The task:
The answer must consist of the entire listing, repeated exactly.

** Opening Source material block **

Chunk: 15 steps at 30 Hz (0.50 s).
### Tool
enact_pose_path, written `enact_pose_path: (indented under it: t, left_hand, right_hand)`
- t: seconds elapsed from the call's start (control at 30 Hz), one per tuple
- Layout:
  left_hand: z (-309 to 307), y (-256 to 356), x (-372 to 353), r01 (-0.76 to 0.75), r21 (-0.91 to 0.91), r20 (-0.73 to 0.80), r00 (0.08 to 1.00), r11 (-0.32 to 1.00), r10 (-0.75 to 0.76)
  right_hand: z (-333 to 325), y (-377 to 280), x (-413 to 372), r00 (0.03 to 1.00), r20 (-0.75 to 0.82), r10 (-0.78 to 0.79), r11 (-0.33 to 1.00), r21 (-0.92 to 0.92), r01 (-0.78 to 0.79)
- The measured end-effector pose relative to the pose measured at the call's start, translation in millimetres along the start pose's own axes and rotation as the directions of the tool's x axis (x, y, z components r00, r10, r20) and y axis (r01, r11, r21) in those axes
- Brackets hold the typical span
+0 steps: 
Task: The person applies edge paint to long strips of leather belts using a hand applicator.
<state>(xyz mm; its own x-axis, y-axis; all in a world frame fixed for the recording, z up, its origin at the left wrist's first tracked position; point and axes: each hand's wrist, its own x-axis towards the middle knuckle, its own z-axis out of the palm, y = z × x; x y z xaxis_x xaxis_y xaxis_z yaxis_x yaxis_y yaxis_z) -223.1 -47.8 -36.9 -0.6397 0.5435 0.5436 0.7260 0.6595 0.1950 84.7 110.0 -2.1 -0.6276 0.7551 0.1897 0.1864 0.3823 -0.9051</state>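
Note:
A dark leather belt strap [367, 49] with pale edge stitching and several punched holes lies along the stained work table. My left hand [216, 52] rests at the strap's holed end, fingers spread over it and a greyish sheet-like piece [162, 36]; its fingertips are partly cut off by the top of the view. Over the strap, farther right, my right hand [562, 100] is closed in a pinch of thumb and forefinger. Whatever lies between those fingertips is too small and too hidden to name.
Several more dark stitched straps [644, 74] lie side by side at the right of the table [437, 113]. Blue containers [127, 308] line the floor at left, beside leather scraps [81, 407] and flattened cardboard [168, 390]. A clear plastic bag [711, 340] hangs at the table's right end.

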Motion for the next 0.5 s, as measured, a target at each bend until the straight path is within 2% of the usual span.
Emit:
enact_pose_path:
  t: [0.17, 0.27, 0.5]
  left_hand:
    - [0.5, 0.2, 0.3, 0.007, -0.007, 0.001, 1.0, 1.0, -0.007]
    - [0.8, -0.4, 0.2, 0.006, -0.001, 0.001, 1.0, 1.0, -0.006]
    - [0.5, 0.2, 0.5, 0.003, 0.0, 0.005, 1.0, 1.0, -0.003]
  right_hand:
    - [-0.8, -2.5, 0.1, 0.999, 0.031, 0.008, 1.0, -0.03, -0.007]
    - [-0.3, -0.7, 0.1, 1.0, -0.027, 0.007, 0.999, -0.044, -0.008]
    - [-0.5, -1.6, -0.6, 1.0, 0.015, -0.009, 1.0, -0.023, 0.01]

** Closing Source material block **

Response to the exercise:
Chunk: 15 steps at 30 Hz (0.50 s).
### Tool
enact_pose_path, written `enact_pose_path: (indented under it: t, left_hand, right_hand)`
- t: seconds elapsed from the call's start (control at 30 Hz), one per tuple
- Layout:
  left_hand: z (-309 to 307), y (-256 to 356), x (-372 to 353), r01 (-0.76 to 0.75), r21 (-0.91 to 0.91), r20 (-0.73 to 0.80), r00 (0.08 to 1.00), r11 (-0.32 to 1.00), r10 (-0.75 to 0.76)
  right_hand: z (-333 to 325), y (-377 to 280), x (-413 to 372), r00 (0.03 to 1.00), r20 (-0.75 to 0.82), r10 (-0.78 to 0.79), r11 (-0.33 to 1.00), r21 (-0.92 to 0.92), r01 (-0.78 to 0.79)
- The measured end-effector pose relative to the pose measured at the call's start, translation in millimetres along the start pose's own axes and rotation as the directions of the tool's x axis (x, y, z components r00, r10, r20) and y axis (r01, r11, r21) in those axes
- Brackets hold the typical span
+0 steps: 
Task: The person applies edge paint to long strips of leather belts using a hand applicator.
<state>(xyz mm; its own x-axis, y-axis; all in a world frame fixed for the recording, z up, its origin at the left wrist's first tracked position; point and axes: each hand's wrist, its own x-axis towards the middle knuckle, its own z-axis out of the palm, y = z × x; x y z xaxis_x xaxis_y xaxis_z yaxis_x yaxis_y yaxis_z) -223.1 -47.8 -36.9 -0.6397 0.5435 0.5436 0.7260 0.6595 0.1950 84.7 110.0 -2.1 -0.6276 0.7551 0.1897 0.1864 0.3823 -0.9051</state>
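Note:
A dark leather belt strap [367, 49] with pale edge stitching and several punched holes lies along the stained work table. My left hand [216, 52] rests at the strap's holed end, fingers spread over it and a greyish sheet-like piece [162, 36]; its fingertips are partly cut off by the top of the view. Over the strap, farther right, my right hand [562, 100] is closed in a pinch of thumb and forefinger. Whatever lies between those fingertips is too small and too hidden to name.
Several more dark stitched straps [644, 74] lie side by side at the right of the table [437, 113]. Blue containers [127, 308] line the floor at left, beside leather scraps [81, 407] and flattened cardboard [168, 390]. A clear plastic bag [711, 340] hangs at the table's right end.
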
Motion for the next 0.5 s, as measured, a target at each bend until the straight path is within 2% of the usual span.
Emit:
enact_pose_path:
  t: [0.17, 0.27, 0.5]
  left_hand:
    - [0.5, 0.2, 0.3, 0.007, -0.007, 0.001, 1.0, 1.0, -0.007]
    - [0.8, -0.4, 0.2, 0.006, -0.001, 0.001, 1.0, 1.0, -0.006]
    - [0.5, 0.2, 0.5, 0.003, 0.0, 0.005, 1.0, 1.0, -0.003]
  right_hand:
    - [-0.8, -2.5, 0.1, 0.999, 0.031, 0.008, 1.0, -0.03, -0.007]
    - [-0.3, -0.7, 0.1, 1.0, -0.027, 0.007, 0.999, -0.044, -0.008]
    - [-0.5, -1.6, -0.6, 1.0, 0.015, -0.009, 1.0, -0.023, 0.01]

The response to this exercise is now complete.